The brightness of a sound is usually linked to the spectral centroid and is commonly obtained through FFT analysis and the calculation of a weighted mean of the magnitude of the frequency components. In order to have an accurate result using this technique a relatively large analysis window is necessary and, in some cases, it might be computationally too expensive and not ideal, especially if the project requires many of these units.

Di Scipio has already explored the idea of a brightness estimator in the time-domain in his Ecosistemico Udibile n.2 (Feedback Study), in which he performs the estimation simply by dividing the spectrum into two parts and then calculating the difference between the energy content of the two regions to see if the overall content is more in the low or high frequency range.

I am currently on a bus heading to London and since the journey is relatively long, I decided to try out some possibilities with Pure Data as I am planning to use brightness analysis for the next projects. The preliminary results seem to be sort of satisfying.

The idea is very simple, and even in this case it is based on dividing the spectrum into two regions, although the splitting point here is variable and is dependent on the resulting energy difference between the two spectra, which is what creates the self-regulating mechanism that performs the estimation.

The input signal to be analysed is routed to a low-pass and high-pass filters whose cut-off frequency is linked. The RMS of the output of the two filters is calculated on a window of 1 second, and it is then calculated the energy difference between high and low spectrum. Intuitively, the cut-off frequency which results in a difference of zero is the spectral centroid of that signal, as the energy would be equally spread between the two parts of the spectrum. If the difference is a negative number there is more energy in the low region, if it is positive there is more energy in the high region, and this information can thus be used to shift the cut-off frequency of the filters towards either directions in order to counterbalance the difference.

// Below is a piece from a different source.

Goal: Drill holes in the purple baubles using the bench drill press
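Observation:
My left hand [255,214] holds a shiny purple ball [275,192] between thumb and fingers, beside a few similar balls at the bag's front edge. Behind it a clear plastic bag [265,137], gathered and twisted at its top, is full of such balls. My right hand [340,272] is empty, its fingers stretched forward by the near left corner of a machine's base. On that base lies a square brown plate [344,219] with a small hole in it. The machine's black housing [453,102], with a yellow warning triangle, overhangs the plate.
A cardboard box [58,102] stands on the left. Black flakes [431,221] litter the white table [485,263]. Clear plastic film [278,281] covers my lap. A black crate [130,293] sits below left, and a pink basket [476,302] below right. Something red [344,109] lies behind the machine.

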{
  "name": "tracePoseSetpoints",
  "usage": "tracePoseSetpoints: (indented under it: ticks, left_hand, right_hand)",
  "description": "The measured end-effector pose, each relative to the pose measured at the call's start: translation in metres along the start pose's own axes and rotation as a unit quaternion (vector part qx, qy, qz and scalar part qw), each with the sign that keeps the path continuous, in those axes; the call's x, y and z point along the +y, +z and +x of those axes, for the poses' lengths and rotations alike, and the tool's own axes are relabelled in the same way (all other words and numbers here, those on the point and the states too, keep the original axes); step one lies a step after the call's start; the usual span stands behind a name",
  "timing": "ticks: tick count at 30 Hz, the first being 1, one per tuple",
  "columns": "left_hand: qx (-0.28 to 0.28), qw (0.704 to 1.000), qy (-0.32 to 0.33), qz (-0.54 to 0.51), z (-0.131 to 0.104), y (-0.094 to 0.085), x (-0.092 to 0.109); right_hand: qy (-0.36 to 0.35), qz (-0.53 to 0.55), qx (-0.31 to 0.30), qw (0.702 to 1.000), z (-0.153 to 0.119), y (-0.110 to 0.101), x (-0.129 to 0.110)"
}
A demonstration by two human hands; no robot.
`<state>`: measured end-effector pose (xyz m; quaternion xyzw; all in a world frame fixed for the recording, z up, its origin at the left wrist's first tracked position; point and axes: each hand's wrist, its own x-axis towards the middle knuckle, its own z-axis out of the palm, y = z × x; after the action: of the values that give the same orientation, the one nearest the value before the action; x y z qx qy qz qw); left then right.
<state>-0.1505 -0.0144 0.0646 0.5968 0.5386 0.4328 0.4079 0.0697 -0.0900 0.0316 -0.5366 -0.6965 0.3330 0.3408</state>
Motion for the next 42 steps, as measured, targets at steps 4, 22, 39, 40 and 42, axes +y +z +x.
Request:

How great the difference is, instead, can be used as information on how much shift it is needed to cancel out the difference in the shortest time possible.

This kind of behaviour has been implemented by simply letting the energy difference drive the frequency of a phasor~ object - whose task is to linearly ramp out between 0 and 1 - and then by mapping the output of phasor~ to the entire frequency range to, in turn, set the cut-off frequency of the filters. A negative frequency will shift down, a positive frequency will shift up, and the greater the value of the frequency, the faster the shift will be carried out. This way, the system will find stability (although it will always be oscillating, even if for extremely small values) around a cut-off frequency which results in a zero-difference, indeed representing the centroid and brightness index of the signal.

The first issue encountered was the different responsiveness of the system with regard to different signals, namely to signals with different amplitudes. What I thought it could have been a work around was to normalise the RMS values out of the filters by using the RMS value of the input signal as a reference. Basically, the resulting difference is divided (avoiding zeroes) by the RMS of the input signal in order to keep the same range and have the responsiveness dependent on the relative energy difference rather than on the overall energy.

Lastly, the mapping between the phasor~ and the frequency range was chosen as a nonlinear one in order to have an index roughly closer to what the perception is.

In conclusion, with further refinements this might be a CPU-less-expensive extractor for brightness information which could be implemented with good results in some contexts, although the system becomes particularly non accurate in case the input signal has for example, and in the worst scenario, two sinusoidal components very far apart, which isn’t anyway something you would easily expect.